In the entries below, find the line with "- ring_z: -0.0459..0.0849" and the line with "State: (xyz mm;"; reproduce those two lines and all lines between them exactly, without pictures.

__SUPPLIED ENTRIES__
****************

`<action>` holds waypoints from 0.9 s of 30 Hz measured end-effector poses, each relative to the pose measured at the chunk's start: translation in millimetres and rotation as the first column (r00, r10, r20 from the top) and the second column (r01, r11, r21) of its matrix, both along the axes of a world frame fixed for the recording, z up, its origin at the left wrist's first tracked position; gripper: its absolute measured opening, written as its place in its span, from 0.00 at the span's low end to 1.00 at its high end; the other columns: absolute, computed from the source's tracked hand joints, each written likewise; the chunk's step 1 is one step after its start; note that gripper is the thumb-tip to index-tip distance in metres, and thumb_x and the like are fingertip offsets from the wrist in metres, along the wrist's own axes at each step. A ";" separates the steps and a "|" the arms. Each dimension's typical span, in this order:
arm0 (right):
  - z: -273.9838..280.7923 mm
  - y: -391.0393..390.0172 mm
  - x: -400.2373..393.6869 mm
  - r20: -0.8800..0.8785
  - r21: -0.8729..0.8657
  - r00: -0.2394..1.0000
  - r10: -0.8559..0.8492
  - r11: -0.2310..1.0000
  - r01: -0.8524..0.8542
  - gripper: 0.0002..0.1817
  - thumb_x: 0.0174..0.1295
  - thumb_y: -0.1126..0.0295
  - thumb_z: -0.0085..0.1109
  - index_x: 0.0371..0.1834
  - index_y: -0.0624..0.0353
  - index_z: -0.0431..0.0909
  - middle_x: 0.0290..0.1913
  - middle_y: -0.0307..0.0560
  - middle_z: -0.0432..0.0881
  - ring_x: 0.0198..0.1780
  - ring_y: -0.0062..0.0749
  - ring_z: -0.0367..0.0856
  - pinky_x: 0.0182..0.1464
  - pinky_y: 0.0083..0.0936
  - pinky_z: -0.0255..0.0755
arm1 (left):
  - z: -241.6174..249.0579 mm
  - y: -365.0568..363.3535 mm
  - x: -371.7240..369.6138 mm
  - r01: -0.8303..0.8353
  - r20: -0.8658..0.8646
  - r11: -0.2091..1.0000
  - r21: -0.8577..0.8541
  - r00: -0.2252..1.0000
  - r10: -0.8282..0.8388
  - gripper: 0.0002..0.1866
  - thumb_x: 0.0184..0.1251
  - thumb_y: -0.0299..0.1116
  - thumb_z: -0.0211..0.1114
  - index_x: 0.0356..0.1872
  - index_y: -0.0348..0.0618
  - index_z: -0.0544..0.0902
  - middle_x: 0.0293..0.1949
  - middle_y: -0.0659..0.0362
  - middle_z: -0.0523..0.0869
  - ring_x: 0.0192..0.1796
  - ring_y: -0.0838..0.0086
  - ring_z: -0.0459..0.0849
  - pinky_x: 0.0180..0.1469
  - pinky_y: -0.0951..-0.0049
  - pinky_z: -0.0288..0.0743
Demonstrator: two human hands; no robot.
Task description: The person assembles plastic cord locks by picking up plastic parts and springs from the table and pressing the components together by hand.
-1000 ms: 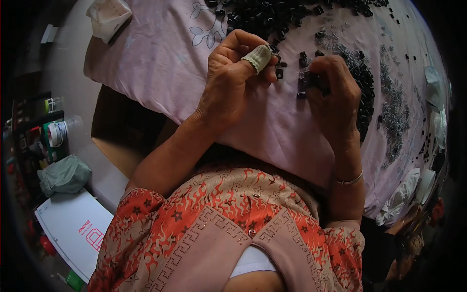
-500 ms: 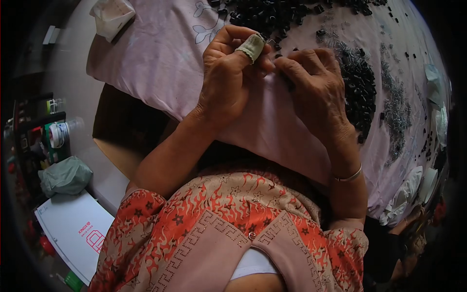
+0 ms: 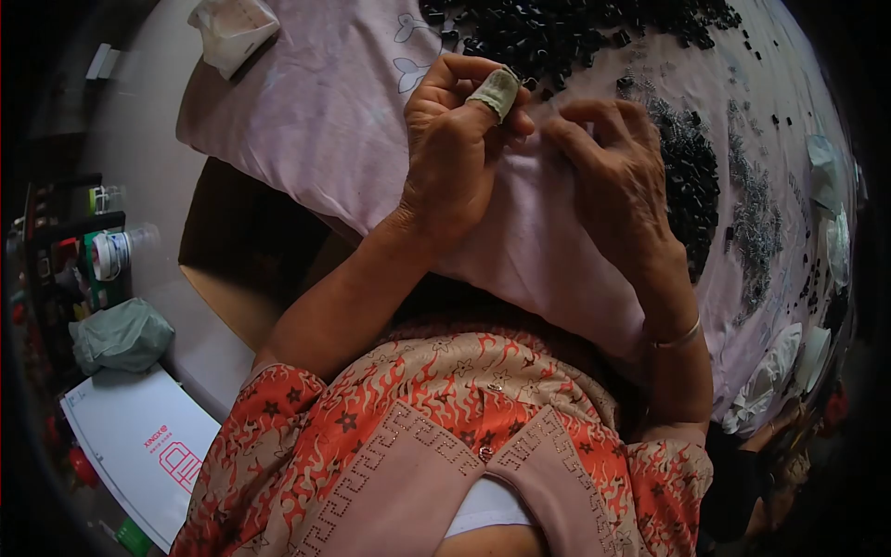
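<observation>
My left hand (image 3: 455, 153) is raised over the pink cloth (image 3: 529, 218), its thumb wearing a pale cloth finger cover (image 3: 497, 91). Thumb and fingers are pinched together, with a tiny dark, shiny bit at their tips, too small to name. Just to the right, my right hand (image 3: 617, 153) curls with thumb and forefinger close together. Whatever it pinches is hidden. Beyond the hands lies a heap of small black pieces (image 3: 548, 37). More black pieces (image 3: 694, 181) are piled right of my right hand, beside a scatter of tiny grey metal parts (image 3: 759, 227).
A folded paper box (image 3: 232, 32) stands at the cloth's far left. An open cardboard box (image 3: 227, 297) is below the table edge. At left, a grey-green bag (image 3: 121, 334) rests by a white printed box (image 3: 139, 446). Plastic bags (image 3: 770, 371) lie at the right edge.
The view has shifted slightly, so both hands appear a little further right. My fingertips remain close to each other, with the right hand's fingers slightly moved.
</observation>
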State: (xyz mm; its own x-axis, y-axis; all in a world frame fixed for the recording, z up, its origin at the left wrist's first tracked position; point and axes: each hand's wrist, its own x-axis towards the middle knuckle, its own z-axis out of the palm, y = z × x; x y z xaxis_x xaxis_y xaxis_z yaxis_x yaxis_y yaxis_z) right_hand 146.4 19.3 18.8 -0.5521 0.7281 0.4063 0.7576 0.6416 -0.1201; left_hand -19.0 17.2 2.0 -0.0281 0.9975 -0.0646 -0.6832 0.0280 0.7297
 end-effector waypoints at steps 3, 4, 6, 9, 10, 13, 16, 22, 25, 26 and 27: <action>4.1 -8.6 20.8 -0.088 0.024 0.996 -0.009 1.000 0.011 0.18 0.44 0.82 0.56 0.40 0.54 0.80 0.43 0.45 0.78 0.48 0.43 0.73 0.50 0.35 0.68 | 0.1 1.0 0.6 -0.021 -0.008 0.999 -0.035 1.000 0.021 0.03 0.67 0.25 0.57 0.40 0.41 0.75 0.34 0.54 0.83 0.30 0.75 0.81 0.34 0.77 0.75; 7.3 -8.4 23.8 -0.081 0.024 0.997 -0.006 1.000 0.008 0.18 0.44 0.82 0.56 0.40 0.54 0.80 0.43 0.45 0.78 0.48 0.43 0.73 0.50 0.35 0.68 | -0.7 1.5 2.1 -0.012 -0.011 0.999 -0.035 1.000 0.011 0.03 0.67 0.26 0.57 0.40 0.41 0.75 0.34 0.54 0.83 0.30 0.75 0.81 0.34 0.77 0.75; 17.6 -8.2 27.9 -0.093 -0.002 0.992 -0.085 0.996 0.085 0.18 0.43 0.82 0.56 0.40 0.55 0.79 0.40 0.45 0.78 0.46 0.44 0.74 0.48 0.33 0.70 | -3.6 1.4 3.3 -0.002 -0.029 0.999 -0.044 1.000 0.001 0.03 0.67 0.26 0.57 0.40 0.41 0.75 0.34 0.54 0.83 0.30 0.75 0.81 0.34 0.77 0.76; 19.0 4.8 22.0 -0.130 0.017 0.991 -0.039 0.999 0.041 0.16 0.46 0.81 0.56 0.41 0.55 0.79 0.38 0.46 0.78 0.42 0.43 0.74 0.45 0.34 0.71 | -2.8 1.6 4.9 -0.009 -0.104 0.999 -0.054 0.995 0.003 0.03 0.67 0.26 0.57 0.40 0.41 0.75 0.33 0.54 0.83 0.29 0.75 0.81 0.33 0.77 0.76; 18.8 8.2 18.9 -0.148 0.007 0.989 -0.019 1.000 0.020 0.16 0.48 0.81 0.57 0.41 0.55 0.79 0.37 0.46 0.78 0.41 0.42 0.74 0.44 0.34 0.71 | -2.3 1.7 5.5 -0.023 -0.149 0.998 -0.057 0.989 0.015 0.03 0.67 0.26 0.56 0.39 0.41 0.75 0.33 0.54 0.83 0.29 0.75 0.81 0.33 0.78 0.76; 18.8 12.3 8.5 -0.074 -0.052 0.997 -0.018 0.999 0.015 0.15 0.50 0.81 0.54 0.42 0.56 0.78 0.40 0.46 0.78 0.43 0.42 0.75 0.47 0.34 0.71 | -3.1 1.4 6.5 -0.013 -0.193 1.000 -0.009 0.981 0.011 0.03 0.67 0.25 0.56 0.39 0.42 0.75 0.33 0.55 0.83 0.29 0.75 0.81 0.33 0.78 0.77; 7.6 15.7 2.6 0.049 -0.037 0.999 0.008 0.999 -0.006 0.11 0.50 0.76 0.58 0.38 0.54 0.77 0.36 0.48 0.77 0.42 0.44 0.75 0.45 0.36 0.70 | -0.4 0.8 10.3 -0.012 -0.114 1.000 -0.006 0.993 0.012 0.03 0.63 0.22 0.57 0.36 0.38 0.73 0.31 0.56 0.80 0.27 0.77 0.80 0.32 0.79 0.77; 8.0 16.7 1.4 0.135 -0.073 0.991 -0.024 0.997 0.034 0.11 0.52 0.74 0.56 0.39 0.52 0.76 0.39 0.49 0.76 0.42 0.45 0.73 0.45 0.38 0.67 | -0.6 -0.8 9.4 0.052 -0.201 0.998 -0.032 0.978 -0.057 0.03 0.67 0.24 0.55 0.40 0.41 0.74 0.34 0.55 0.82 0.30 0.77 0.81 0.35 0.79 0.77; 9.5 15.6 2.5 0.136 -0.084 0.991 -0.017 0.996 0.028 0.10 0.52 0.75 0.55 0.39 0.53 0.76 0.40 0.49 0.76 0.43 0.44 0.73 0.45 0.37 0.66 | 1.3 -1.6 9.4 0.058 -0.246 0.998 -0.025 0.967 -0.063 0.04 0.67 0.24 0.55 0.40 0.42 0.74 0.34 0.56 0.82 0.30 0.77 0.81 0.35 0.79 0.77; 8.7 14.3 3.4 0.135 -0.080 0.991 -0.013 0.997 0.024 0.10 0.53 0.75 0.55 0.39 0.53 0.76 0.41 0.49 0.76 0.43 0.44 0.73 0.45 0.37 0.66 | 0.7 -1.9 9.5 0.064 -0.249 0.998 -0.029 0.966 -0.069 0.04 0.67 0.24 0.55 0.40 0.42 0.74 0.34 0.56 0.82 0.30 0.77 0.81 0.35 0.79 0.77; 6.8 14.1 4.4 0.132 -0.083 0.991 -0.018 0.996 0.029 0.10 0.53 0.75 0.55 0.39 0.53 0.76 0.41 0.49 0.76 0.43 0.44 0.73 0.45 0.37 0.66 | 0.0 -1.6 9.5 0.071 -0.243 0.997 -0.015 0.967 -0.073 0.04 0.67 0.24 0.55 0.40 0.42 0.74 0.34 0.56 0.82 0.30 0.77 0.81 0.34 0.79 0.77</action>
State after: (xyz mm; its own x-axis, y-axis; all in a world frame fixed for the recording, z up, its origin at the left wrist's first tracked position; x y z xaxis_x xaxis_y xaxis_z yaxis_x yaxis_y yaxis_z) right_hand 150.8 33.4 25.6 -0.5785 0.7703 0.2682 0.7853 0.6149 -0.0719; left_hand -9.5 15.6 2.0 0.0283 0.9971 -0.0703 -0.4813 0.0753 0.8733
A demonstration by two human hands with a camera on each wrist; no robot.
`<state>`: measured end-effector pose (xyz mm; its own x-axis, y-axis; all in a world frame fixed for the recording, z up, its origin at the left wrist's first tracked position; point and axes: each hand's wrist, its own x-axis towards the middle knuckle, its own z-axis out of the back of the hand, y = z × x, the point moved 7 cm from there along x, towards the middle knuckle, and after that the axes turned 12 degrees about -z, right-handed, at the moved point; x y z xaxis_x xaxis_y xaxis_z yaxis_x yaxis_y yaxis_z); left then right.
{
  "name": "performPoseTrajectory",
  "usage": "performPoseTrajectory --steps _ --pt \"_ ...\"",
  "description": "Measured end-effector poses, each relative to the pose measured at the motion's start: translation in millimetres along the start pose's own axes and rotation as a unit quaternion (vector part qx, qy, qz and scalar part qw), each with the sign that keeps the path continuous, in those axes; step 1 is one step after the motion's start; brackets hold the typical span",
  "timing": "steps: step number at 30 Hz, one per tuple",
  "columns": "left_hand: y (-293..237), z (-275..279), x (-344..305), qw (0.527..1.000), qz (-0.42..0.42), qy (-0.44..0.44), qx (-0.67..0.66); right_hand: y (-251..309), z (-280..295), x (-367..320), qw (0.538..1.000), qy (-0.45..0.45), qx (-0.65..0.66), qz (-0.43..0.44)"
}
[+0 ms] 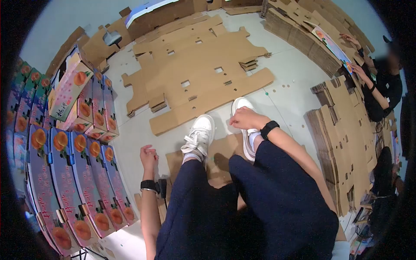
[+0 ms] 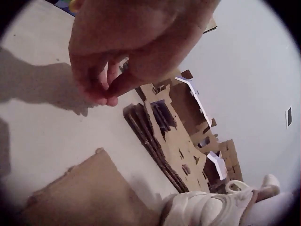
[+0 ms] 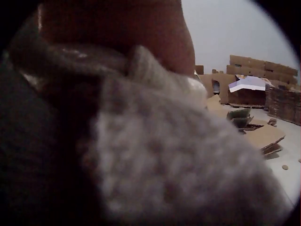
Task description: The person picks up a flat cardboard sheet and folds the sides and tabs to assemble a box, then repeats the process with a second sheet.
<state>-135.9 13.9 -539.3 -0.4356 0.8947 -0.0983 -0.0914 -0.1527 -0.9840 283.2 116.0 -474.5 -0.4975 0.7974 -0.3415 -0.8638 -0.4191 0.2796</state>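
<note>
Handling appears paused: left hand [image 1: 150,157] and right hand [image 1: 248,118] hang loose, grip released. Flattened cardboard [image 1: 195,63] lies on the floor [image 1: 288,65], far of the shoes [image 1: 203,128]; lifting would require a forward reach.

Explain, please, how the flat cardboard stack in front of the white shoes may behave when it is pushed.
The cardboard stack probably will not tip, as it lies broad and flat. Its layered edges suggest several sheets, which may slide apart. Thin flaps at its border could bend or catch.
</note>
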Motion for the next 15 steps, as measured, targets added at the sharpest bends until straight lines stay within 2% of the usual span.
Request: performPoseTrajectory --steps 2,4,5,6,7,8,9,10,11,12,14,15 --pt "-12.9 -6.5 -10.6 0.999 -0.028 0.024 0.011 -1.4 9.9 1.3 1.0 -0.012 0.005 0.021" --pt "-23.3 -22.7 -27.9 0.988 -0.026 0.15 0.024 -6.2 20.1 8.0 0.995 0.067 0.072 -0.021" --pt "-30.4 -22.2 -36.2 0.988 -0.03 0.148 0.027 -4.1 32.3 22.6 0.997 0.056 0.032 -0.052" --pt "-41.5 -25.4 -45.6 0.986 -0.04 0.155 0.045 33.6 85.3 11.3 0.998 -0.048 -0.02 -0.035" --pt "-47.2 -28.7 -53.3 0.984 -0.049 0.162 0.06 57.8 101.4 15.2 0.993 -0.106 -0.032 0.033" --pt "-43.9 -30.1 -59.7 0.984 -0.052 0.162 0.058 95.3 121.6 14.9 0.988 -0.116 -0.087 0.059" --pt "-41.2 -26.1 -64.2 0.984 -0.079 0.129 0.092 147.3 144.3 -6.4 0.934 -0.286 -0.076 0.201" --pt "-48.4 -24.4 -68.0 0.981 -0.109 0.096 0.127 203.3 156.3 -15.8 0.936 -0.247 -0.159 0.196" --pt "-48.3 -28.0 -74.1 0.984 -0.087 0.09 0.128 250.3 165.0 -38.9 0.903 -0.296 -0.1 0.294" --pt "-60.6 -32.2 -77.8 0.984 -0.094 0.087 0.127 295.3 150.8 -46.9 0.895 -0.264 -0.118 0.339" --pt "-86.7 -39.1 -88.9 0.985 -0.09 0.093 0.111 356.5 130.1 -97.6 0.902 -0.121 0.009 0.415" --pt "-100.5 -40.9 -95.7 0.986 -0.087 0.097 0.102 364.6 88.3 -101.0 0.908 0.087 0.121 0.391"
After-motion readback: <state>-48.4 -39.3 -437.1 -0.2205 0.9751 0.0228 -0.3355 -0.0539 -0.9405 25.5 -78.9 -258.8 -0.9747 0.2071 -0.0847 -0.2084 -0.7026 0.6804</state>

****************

__FINAL ANSWER__
  - ring_z: -0.0459..0.0849
  - pinky_x: 0.0180..0.1469
  - pinky_y: -0.0951..-0.0049
  - pinky_z: -0.0288..0.0743
Demonstrator: two human hands; no robot.
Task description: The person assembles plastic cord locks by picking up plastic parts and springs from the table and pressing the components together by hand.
-1000 ms: 
-500 ms: 
+0 ms: 
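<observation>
My left hand (image 3: 455, 153) is raised over the pink cloth (image 3: 529, 218), its thumb wearing a pale cloth finger cover (image 3: 497, 91). Thumb and fingers are pinched together, with a tiny dark, shiny bit at their tips, too small to name. Just to the right, my right hand (image 3: 617, 153) curls with thumb and forefinger close together. Whatever it pinches is hidden. Beyond the hands lies a heap of small black pieces (image 3: 548, 37). More black pieces (image 3: 694, 181) are piled right of my right hand, beside a scatter of tiny grey metal parts (image 3: 759, 227).
A folded paper box (image 3: 232, 32) stands at the cloth's far left. An open cardboard box (image 3: 227, 297) is below the table edge. At left, a grey-green bag (image 3: 121, 334) rests by a white printed box (image 3: 139, 446). Plastic bags (image 3: 770, 371) lie at the right edge.
The view has shifted slightly, so both hands appear a little further right. My fingertips remain close to each other, with the right hand's fingers slightly moved.
</observation>
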State: (xyz mm; its own x-axis, y-axis; all in a world frame fixed for the recording, z up, its origin at the left wrist's first tracked position; point and axes: each hand's wrist, its own x-axis towards the middle knuckle, its own z-axis out of the palm, y = z × x; x y z xaxis_x xaxis_y xaxis_z yaxis_x yaxis_y yaxis_z) right_hand 146.4 19.3 18.8 -0.5521 0.7281 0.4063 0.7576 0.6416 -0.1201; left_hand -19.0 17.2 2.0 -0.0281 0.9975 -0.0646 -0.6832 0.0280 0.7297

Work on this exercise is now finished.